# the goblin does a poem then



## fleamailman

*growing old*
what now, do you still want your past
and how would you, if I may ask,
still believe then those lies of innocence
now dispelled through your own experience
delicately masked not to betray your age
so do you still wish to turn back this page,
and are you really so shallow and cheap
that some youthful need is all you seek,
amongst the blind who now share this pain
and as if the past could be relived again
while forgetting that old age has a goal
to seek within to find one's soul
and if not a “soul” a simpler wealth
to reach within to find “oneself”

-fleamailman-


----------



## fleamailman

*Microsoftious*
I met a broker of the Wallstreet brand
who said: Two vast and worthless piles of stock
lie crashed upon the ground. About them, near to hand,
now shrunk, these tattered credits lies, that shock,
of bloated slips whose sure and bold command,
tell that their author well those passions read,
which yet survive, scribbled on these worthless things,
the hand that believed them, and the heart that bled,
and upon their cardboard box these words appear:
"my name is Microsoftious, Share of Shares:
look upon my works, ye wealthy, and despair!"
nothing beside remains.

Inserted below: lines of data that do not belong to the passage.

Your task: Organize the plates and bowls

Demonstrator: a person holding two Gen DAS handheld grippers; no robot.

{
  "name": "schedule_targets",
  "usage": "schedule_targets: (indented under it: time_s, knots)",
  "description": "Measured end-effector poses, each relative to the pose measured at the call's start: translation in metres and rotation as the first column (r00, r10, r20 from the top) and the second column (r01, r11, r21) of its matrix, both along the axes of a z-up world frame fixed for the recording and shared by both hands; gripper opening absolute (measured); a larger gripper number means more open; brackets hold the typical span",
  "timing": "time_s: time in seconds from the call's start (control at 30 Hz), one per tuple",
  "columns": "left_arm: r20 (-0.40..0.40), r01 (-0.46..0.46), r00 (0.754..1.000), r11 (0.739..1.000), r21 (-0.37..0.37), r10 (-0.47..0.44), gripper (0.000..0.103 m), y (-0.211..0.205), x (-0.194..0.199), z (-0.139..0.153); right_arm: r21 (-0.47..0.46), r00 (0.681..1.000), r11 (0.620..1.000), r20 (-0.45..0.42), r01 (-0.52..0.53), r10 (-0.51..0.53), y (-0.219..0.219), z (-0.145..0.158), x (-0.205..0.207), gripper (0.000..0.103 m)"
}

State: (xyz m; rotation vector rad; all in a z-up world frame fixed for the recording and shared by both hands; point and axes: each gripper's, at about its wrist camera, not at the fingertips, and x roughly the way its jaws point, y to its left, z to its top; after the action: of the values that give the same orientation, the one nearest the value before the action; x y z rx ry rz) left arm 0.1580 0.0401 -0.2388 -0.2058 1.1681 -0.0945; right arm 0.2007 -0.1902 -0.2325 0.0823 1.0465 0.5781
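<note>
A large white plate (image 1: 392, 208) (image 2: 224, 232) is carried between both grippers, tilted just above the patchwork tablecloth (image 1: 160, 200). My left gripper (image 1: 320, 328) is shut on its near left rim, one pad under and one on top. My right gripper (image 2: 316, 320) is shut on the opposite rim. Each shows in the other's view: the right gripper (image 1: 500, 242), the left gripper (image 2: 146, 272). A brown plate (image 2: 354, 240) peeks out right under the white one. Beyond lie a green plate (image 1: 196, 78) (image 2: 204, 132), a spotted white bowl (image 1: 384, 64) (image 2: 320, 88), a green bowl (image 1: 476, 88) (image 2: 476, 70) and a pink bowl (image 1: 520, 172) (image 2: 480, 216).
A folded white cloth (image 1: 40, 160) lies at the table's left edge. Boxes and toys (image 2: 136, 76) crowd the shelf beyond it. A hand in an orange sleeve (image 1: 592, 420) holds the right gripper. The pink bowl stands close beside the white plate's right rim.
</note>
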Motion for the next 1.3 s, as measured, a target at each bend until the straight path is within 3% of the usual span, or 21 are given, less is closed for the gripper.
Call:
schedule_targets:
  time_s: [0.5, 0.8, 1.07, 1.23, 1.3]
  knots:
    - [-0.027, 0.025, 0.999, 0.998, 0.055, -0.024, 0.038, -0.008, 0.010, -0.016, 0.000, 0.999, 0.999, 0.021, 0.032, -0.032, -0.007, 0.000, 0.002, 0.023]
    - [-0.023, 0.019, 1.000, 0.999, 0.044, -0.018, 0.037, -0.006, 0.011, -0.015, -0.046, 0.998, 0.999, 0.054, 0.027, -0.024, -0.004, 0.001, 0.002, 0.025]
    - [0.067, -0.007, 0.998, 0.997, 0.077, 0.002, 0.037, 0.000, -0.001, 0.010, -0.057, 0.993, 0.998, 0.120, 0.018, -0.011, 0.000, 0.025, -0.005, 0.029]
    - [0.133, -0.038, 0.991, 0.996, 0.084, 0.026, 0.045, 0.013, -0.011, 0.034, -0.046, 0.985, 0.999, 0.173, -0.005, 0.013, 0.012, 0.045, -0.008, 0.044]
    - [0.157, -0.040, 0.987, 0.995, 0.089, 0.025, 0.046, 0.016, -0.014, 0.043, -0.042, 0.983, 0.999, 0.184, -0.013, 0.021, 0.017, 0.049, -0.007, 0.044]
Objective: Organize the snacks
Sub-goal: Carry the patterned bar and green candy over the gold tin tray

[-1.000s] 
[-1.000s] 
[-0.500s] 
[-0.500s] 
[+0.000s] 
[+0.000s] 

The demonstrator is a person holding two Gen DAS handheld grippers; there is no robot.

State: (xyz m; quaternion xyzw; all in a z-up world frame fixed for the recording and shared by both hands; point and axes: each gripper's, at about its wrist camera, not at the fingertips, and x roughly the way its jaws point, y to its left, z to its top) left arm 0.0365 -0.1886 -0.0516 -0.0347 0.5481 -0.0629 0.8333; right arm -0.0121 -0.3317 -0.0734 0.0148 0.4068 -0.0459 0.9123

Round the decay
of this colossal crash, boundless and bare
the blown and leveled brands stretch far away.

-fleamailman-


----------



## fleamailman

.


*Endless Mistrust*
Curse you crows on better branches
Who leave us owls with lesser chances
Who made us creatures of this night
Always in fear of your daytime strike
But in the dark you cannot see
The owl that swoops upon thee.

Curse you owls in your hidden nest
Who stork us crows as we do rest
Who made us creatures of this day
Always in fear of your nighttime play
But in the light you cannot stop
The crows that group to drop.

-fleamailman-


----------



## fleamailman

*Modern day witches*
Ah but I too, have slipped beyond this Earth
and formed those things that reason brings
onward I've typed and joined a tumbling mirth
of cascading codes -- and made a hundred things
you have not dreamed of -- revealed and stored and strung
ever on this black screen. Typing here,
I've raced my thoughts along, and flung
my heart at goals where others pier
of birth, these children of a coded .bat
who, if they could, would laugh and say:
"Well thanks but isn't it funny that
man has his maths where God has clay"

-fleamailman-


----------



## EastTexFrank

I enjoy your poetry, insights on life and your humor.  I wish that you'd shoot that fuckin' goblin.


----------



## fleamailman

EastTexFrank said:


> I enjoy your poetry, insights on life and your humor.  I wish that you'd shoot that fuckin' goblin.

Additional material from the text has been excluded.